Khatami will claim in his speech at the KSG Forum that Iran's nuclear weapons program is entirely peaceful. It is important, then, that Harvard students come armed with the facts of the situation. Here are a few such facts:
Iran's contemporary nuclear program began under Khatami's presidency (Aug. 1997-Aug. 2005), during which period Iran took steps that the International Atomic Energy Agency (IAEA) has determined violated the Non-Proliferation Treaty (NPT). [1] This included covertly purchasing 1.8 tons of nuclear material from China, and running a secret uranium conversion program, a necessary precondition of the enrichment cycle. [2] While the safeguards agreement by which Iran was governed at the time allowed its pursuit of peaceful applications of nuclear technology (i.e. nuclear power plants), it also required Iran to report such activities so that the IAEA could verify it was not siphoning off nuclear materials for less benign purposes. [3] The fact that Iran declined to do so, coupled with the discovery of previously unknown enrichment and heavy water plants around the same time (at Natanz and Arak) [4], raises a serious red flag about Iran's intentions.

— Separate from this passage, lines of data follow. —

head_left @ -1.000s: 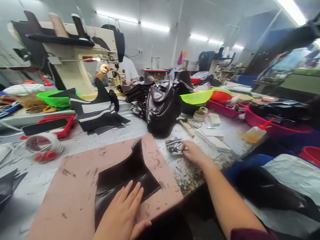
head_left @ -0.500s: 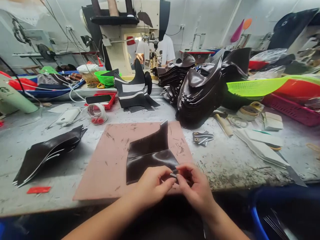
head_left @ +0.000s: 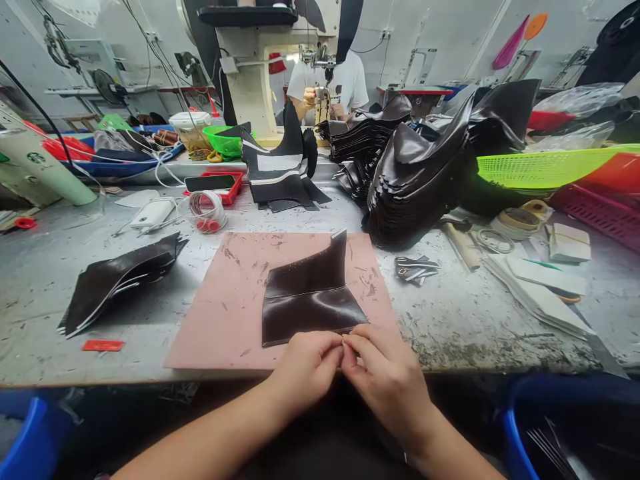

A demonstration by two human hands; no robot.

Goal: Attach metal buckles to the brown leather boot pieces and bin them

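Note:
A dark brown, shiny leather piece [head_left: 307,303] with a stitched seam across its middle lies flat on a pinkish board [head_left: 215,320]. At its lower right edge, my left hand [head_left: 310,363] and my right hand [head_left: 387,363] meet fingertip to fingertip. Both are closed in a pinch, thumbs against forefingers. Whatever sits between the fingertips is too small and too covered to name. The leather's lower right edge runs behind my fingers, and I cannot tell whether they grip it.
Left of the board lies a stack of leather pieces [head_left: 120,280] beside a red strip [head_left: 103,345]. Behind it stands a large leather pile [head_left: 415,180]. Small dark strips [head_left: 417,268] and a hammer [head_left: 461,245] lie to the right. A co-worker [head_left: 350,80] sits behind a sewing machine [head_left: 245,80].
My view has shifted, so the bench appears farther right and slightly higher. My hands have drawn together; the small pale-edged strip seen between my fingers is now hidden.

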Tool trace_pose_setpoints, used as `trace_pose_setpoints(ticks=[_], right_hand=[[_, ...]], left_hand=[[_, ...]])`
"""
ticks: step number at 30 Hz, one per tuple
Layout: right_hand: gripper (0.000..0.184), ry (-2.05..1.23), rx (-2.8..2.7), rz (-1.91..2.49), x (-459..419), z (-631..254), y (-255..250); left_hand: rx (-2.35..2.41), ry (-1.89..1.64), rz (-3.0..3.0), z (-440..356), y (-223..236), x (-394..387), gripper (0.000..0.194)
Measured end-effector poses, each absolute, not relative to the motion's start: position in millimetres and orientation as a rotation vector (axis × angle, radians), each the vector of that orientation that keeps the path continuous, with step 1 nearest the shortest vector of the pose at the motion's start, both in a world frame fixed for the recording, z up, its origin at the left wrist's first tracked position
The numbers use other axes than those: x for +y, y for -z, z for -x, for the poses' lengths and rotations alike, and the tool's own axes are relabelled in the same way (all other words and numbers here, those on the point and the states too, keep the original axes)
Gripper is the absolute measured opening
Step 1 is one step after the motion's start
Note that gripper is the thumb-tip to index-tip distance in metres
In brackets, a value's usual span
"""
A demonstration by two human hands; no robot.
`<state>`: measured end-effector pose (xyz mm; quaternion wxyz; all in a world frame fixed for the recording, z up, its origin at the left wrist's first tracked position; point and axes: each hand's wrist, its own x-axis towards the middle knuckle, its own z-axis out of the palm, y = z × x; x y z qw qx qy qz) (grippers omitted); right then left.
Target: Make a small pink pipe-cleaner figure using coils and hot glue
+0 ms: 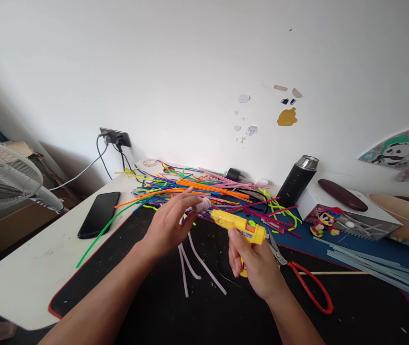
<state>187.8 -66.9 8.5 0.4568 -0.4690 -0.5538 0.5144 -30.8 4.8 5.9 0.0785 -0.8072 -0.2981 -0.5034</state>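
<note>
The left hand (174, 218) is closed, fingertips pinched on a small pale coil (201, 205), with pale strips (190, 268) hanging below it over the mat (176, 316). The right hand (253, 258) is wrapped round the handle of a yellow glue gun (238, 225), its nozzle right by the coil. Just to the right of that hand lie red-handled scissors (312, 287). Behind both hands, a heap of coloured stems (190, 189) runs toward the wall (176, 86), leaving little room at the back; a black flask (298, 182) and a white box (348, 208) crowd the right. There's more room nearer the person, where the mat is mostly bare. Its red edge runs over the white table (21, 268), and a phone (99, 214) lies beyond that edge, near the table's left side.
</note>
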Motion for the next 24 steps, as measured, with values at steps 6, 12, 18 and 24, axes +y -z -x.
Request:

To make matters worse, that same year IAEA inspectors discovered traces of highly enriched uranium (HEU) at one of the previously hidden plants (Natanz), a grade of uranium that is used in nuclear weapons, and would never be necessary for the nuclear power plants Iran claims to be pursuing. [5] At best, this highly enriched uranium was present because Iran covertly purchased nuclear reactor materials from the A.Q. Khan network, run by the developer of Pakistan's dangerous nuclear weapons program, who sold them parts of centrifuges used by Pakistan to develop its own nuclear weapons, which then remained contaminated by such activities. [6] According to the Council on Foreign Relations, Khan is also known to have sold nuclear weapons technology to North Korea and Libya. [7]
Sunday's attendees should ask the hard questions that Khatami would rather not answer: If Iran's intent is purely peaceful, why did Iranian officials conceal the existence of the plants at Natanz and Arak from the IAEA and the world community until they were exposed by an Iranian dissident group in Paris? [8] The NPT guarantees peaceful applications of nuclear technology to all signatories - so what did Iran have to hide? And why did it feel compelled to seek support from the A.Q. Khan black market rather than from a legitimate state supplier? Khatami has a lot of explaining to do.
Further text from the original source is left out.